Instructions to follow
Reproduce only the lines of the material below that start at the line containing "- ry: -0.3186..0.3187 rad" and stop at the line containing "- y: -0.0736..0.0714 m". Keep both end lines.

Supplied information
---+---
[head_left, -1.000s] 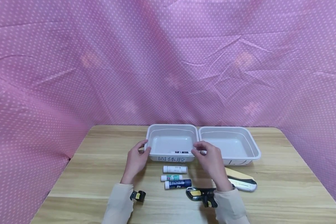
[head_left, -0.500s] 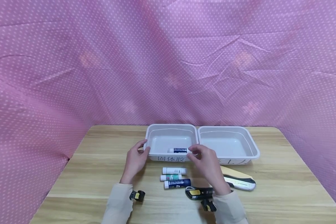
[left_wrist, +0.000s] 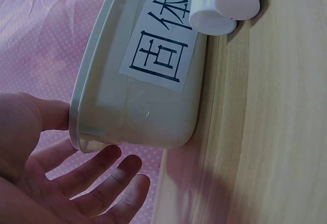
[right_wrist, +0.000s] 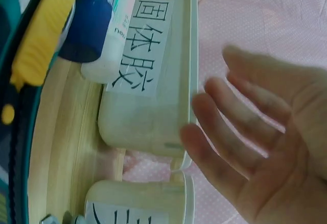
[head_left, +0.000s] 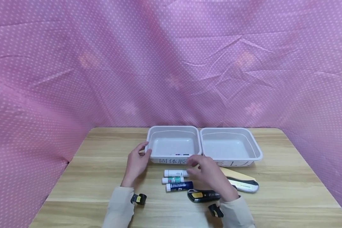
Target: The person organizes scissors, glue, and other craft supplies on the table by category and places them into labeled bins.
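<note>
My left hand [head_left: 138, 163] grips the left corner of a white plastic bin [head_left: 174, 127], its thumb on the rim and the other fingers along the side. A label with Chinese characters is on the bin's front. Inside, a glue stick [head_left: 183, 154] lies against the front wall, mostly hidden by the rim. My right hand [head_left: 208, 172] hovers in front of the bin's right corner with relaxed, spread fingers and holds nothing. Below it on the table lie a white glue stick [head_left: 175, 173], a green-and-white glue stick [head_left: 173, 180] and a dark blue glue stick [head_left: 179, 186].
A second white bin [head_left: 231, 129], also labelled, stands right beside the first. A black-and-yellow utility knife [head_left: 203, 195] lies under my right wrist. Further right are a silver-and-black utility knife [head_left: 246, 186] and a yellow one [head_left: 236, 175]. A pink dotted curtain [head_left: 171, 63] surrounds the wooden table.
My right hand has let go of the glue stick inside the left bin and moved back over the front rim toward the table. The left hand stays at the bin's corner.
</note>
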The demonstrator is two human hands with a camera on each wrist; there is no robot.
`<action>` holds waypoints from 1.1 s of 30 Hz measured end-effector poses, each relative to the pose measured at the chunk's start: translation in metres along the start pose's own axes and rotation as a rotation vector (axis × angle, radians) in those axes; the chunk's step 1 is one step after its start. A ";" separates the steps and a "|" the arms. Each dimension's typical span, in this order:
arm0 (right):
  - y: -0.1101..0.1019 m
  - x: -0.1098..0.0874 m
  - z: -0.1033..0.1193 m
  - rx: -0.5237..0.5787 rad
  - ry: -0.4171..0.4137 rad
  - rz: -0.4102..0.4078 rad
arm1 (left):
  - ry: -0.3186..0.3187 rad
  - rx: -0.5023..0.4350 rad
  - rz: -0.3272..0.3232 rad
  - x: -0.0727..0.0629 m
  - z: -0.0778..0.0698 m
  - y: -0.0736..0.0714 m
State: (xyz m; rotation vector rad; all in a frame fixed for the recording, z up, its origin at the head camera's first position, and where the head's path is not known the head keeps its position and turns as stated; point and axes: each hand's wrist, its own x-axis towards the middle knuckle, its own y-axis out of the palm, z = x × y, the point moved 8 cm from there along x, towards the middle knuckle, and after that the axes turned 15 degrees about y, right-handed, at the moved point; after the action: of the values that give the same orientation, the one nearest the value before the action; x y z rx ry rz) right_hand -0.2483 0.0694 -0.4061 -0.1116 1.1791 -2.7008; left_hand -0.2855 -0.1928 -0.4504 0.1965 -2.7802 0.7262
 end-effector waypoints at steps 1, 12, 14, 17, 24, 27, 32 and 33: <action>0.003 -0.001 0.001 -0.021 -0.025 0.032 | -0.002 -0.002 0.001 0.000 0.000 0.000; 0.023 -0.004 -0.002 -0.109 -0.121 0.170 | -0.004 -0.002 0.003 -0.001 0.002 0.000; 0.026 -0.003 -0.004 -0.119 -0.103 0.192 | -0.004 -0.004 0.004 -0.001 0.002 0.000; 0.030 -0.002 -0.008 -0.147 -0.076 0.220 | -0.002 -0.004 0.005 -0.001 0.002 0.000; 0.035 0.001 -0.012 -0.167 -0.054 0.242 | -0.007 -0.010 0.008 0.000 0.000 0.001; 0.038 0.002 -0.014 -0.178 -0.049 0.248 | -0.003 -0.010 0.003 0.000 0.000 0.001; 0.044 0.001 -0.016 -0.182 -0.054 0.264 | -0.003 -0.005 -0.003 0.000 0.001 0.001; 0.045 0.000 -0.016 -0.177 -0.056 0.269 | 0.002 -0.004 -0.005 -0.001 0.001 0.001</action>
State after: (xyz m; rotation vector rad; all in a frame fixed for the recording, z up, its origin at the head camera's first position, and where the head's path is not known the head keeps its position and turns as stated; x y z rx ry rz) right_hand -0.2443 0.0508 -0.4503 -0.0493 1.3114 -2.3460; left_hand -0.2851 -0.1921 -0.4518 0.2013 -2.7788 0.7187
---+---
Result for this exercise
  - ry: -0.3186..0.3187 rad
  - rx: -0.5023..0.4350 rad
  - rz: -0.3272..0.3232 rad
  - x: -0.0727..0.0629 m
  - z: -0.0778..0.0698 m
  - y: -0.0736..0.0714 m

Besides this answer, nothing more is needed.